For more about the OUTLANDER TV series, see my FAQ page here.

Saturday, January 25, 2014

Happy Robert Burns Day!



In honor of Robert Burns Day, here's the quote that led Roger, in VOYAGER, to pinpoint Jamie's exact location in the past.  It comes from the final stanza of a poem called "The Author's Earnest Cry and Prayer", which Robert Burns wrote in 1786.
Scotland, my auld, respected mither!
Tho' whiles ye moistify your leather,
Till, whare ye sit on craps o' heather,
Ye tine your dam;
Freedom an' whisky gang thegither!
Take aff your dram!
As Roger explained to Claire:
"Here it is”--his racing finger stopped suddenly on a phrase-- “‘for as has been known for ages past, “Freedom and Whisky gang tegither.” ’ See how he’s put that Scottish dialect phrase in quotes? He got it from somewhere else.”

“He got it from me,” I said softly. “I told him that--when he was setting out to steal Prince Charles’s port.”

“I remembered.” Roger nodded, eyes shining with excitement. “But it’s a quote from Burns,” I said, frowning suddenly. “Perhaps the writer got it there--wasn’t Burns alive then?"

"He was," said Bree smugly, forestalling Roger. "But Robert Burns was six years old in 1765."

(From VOYAGER by Diana Gabaldon, chapter 21, "Q.E.D.". Copyright© 1994 by Diana Gabaldon. All rights reserved.)
The poet would be 255 years old today. <g> Happy Burns Day to all of you!

Friday, January 24, 2014

How do you say "mo nighean donn"?

Here's the third lesson in the STARZ video series, "How to Speak OUTLANDER". Enjoy!



This is a terrific video.  What a great way to start the weekend! <g> I was actually hoping that they would do "mo nighean donn" (my brown-haired lass) as the next installment of this series, and I'm thrilled that I guessed right.  The way they put it together was just great!

And maybe it's just me, but I swear that was Jamie talking on the video. Not Sam. <g>

The first two lessons are here, in case you missed them:

Speak OUTLANDER: Sassenach

Speak OUTLANDER: Craigh na Dun

Friday Fun Facts - 1/24/2014



Here are this week's Friday Fun Facts about Diana Gabaldon's books.



1) My sister Alice took this photo of the famous World's End pub on the Royal Mile in Edinburgh during our trip to Scotland in July, 2012.  I didn't actually get a chance to see it myself.  Have any of you been there?

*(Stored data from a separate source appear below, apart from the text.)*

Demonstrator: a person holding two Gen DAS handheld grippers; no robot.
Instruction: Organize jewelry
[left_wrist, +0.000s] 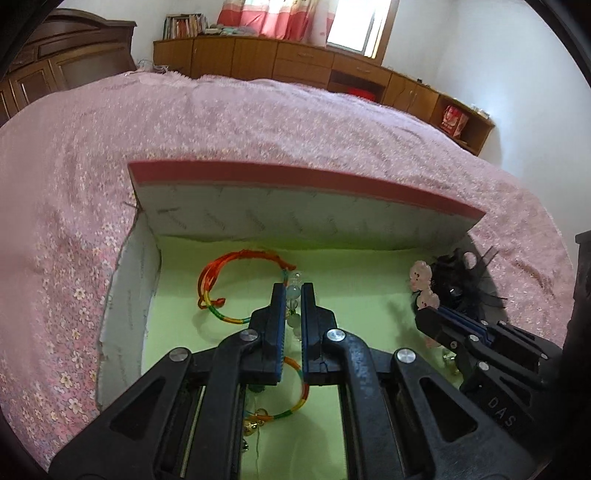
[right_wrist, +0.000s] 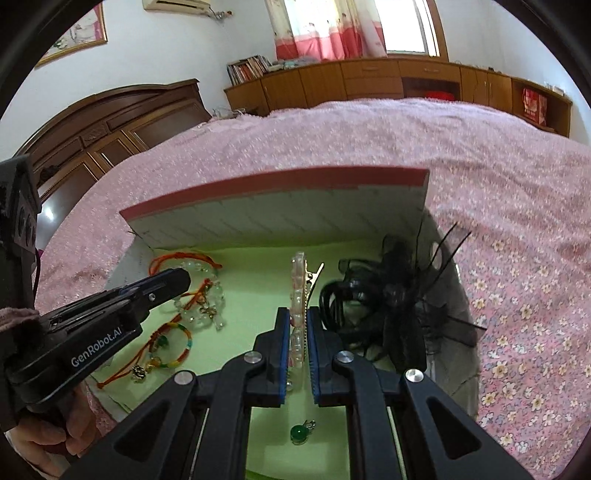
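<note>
An open box with a green floor (left_wrist: 362, 280) (right_wrist: 251, 280) lies on a pink bed. My left gripper (left_wrist: 293, 291) is shut on a clear bead bracelet (left_wrist: 293, 291), held over the box's left part. A red and rainbow cord bracelet (left_wrist: 210, 280) lies beside it, and another rainbow cord bracelet with gold bells (left_wrist: 295, 398) lies below. My right gripper (right_wrist: 297, 314) is shut on a pink bear hair clip (right_wrist: 298, 295), held upright over the box's middle; the clip also shows in the left wrist view (left_wrist: 423, 284). A green pendant (right_wrist: 300, 432) lies under the right gripper.
A black feathered hairpiece (right_wrist: 391, 295) (left_wrist: 461, 284) fills the box's right side. The raised box lid (left_wrist: 303, 206) (right_wrist: 280, 206) stands at the back. Cord bracelets (right_wrist: 173, 339) lie at the left. Wooden cabinets (left_wrist: 280, 62) line the far wall behind the bed (left_wrist: 258, 122).
</note>
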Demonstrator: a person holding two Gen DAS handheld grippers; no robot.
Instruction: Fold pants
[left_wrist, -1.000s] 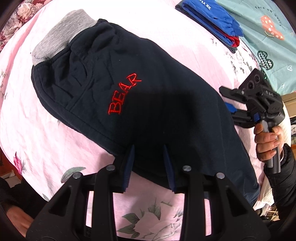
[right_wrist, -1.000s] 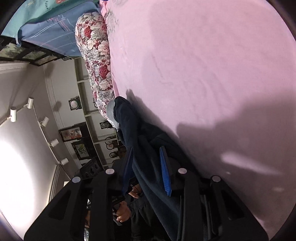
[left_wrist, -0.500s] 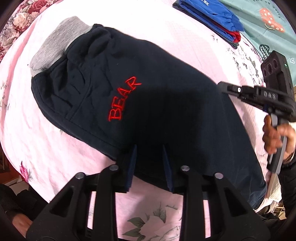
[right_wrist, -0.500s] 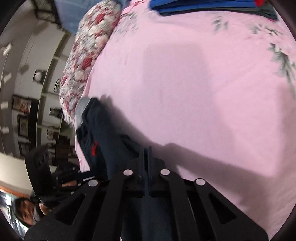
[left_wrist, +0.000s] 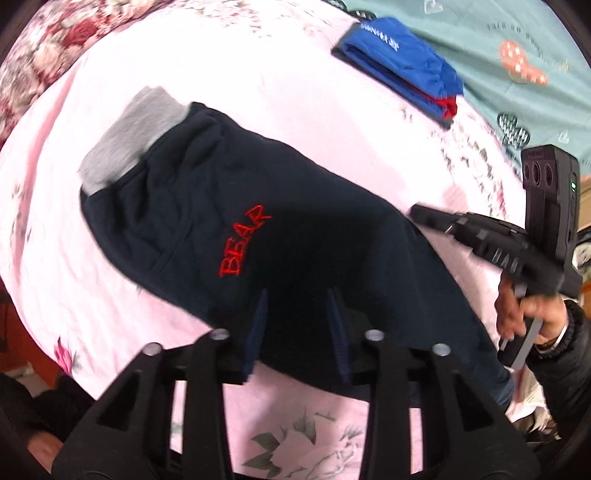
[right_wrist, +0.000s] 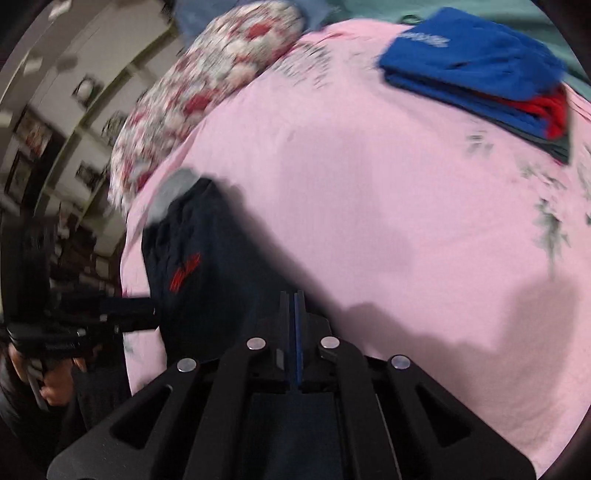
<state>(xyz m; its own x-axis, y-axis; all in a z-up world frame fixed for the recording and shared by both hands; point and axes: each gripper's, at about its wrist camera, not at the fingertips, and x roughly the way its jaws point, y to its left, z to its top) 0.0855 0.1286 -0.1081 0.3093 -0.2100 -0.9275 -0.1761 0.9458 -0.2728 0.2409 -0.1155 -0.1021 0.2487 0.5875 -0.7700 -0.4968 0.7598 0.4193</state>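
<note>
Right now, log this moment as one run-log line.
task: fold pants | left gripper: open over navy pants | right gripper: shut, at pants' far edge | surface: pink bedsheet

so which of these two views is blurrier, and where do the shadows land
Right wrist view: blurrier, the flowered pillow and shelves smear, and the red lettering on the pants is unreadable; a soft shadow falls on the pink sheet beside the pants. Left wrist view: sharper, BEAR reads clearly on the pants, though the edges streak; their lower middle is in dark shade near the left gripper.
</note>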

This is the explanation inside the pub of where the name "The World's End" came from.  (Photo credit: CoasterMadMatt, on Flickr.)
Besides the row of casks, there were a number of wooden crates stacked near the center of the room, against an odd little chunk of wall that stood by itself, rising some five feet out of the cellar floor, running back into the darkness.

I had heard of this feature of the tavern when we had stayed in Edinburgh twenty years before with His Highness Prince Charles, but what with one thing and another, I had never actually seen it before. It was the remnant of a wall constructed by the city fathers of Edinburgh, following the disastrous Battle of Flodden Field in 1513. Concluding--with some justice--that no good was likely to come of association with the English to the south, they had built a wall defining both the city limits and the limit of the civilized world of Scotland. Hence “The World’s End,” and the name had stuck through several versions of the tavern that had eventually been built upon the remnants of the old Scots’ wishful thinking.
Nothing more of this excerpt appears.